Diariamente, Marx, Engels, Lenin, y el propio Fidel, son traídos, llevados, citados, interpretados y hasta enjuiciados, se entremezclan sus pensamientos de forma enrevesada, en la mayoría de los casos el mensaje resulta difícil de entender, la verborrea fluye como río descontrolado, una buena parte de los autores de estas publicaciones, ni siquiera son especialistas en estos temas, los que si emplearan esa capacidad de atrevimiento, en intentar ayudar a resolver los problemas que señalan, trabajando en la producción serían mucho más útiles.

El tema económico es uno de los más tratados. Extensos son los trabajos de sombríos pronósticos. Es interesante cómo algunas personas bien calificadas  soslayan en sus análisis cuestiones medulares como la incidencia del bloqueo, la incierta evolución de la economía mundial en los próximos años, donde no se aprecian tendencias favorables para los principales rubros de exportación cubanos, la dinámica de las relaciones económicas internacionales del país, en las que se observa la permanencia de restricciones financieras y limitaciones comerciales con los principales mercados. Estas omisiones resultan inexplicables en estos catedráticos. Desconozco por qué incurren en ellas.

La emigración, principalmente hacia EE.UU. es otro centro de atención. La mayoría de las valoraciones y pronósticos son apocalípticos, las causales externas son totalmente ignoradas. Sucede que cuando en mi lectura busco fuentes e investigaciones que sustenten los análisis y sus resultados, en un alto por ciento no aparecen, son fruto de la inspirada sapiencia de sus autores, los cuales por demás no ostentan ningún título académico que los faculte para escribir sobre este fenómeno. Pululan los análisis simplistas, y en algunos casos mal intencionados.

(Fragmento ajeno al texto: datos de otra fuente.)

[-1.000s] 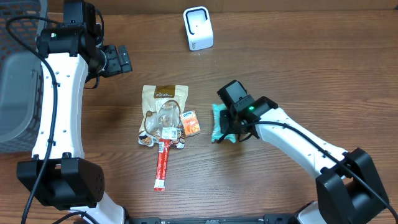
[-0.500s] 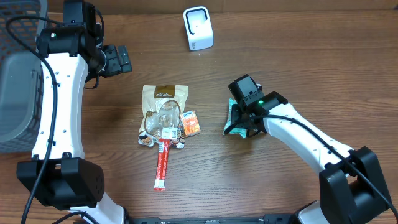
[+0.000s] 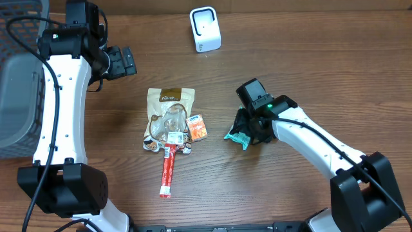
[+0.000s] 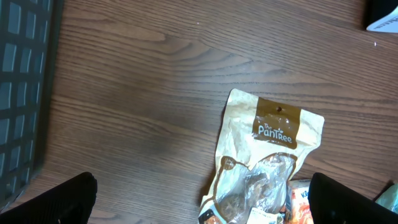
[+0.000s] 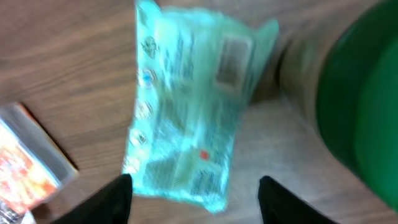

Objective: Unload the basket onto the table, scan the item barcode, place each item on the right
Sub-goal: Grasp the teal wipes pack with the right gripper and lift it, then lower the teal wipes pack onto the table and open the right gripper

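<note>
The teal packet (image 3: 239, 136) lies on the table just left of my right gripper (image 3: 250, 131). In the right wrist view the teal packet (image 5: 186, 106) is blurred, its printed side with a barcode patch facing up. There my right gripper (image 5: 196, 205) stands open, its dark fingertips (image 5: 115, 199) well apart on either side of the packet's near end, with nothing gripped. The white scanner (image 3: 205, 29) stands at the back of the table. My left gripper (image 3: 122, 62) hangs open at the far left, above the table, holding nothing.
A beige PanTree pouch (image 3: 168, 119), a small orange packet (image 3: 197, 127) and a red stick pack (image 3: 168, 169) lie left of centre. A dark basket (image 3: 19, 64) fills the left edge. In the left wrist view the pouch (image 4: 267, 155) lies below the open left gripper (image 4: 205, 205).
My right gripper carried the teal packet a little to the right, then opened and let it go. The packet now lies tilted beside the fingers. The left arm has not moved.
</note>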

Recetas para la solución de los problemas de Cuba hay por doquier, acompañadas de las críticas que dan los argumentos para proponerlas. Pareciese que quienes nos han dirigido en todos estos años, solo hubieran errado e improvisado. Esa es la imagen que uno no bien informado podría conformarse a partir de lo que publican algunas plataformas, las cuales, al decir de Eduardo Galeano, “nos mean y dicen que está lloviendo”.

El punto no es dejar de escribir sobre la realidad cubana, sino que se haga de forma responsable, no para divagar y terminar confundiendo, ni para enaltecer el ego, o responder a mandatos. Muchas personas buscan en las redes satisfacer diversas necesidades informativas, sin olvidar que adolescentes e incluso niños también navegan en las mismas. Los que escribimos tenemos una responsabilidad moral y ética con ese público tan heterogéneo, y con Cuba, cuya imagen en no pocas ocasiones es distorsionada y tergiversada por falsos profetas.

Dijo un sabio “habla poco de lo que sabes y nada de lo que ignoras”.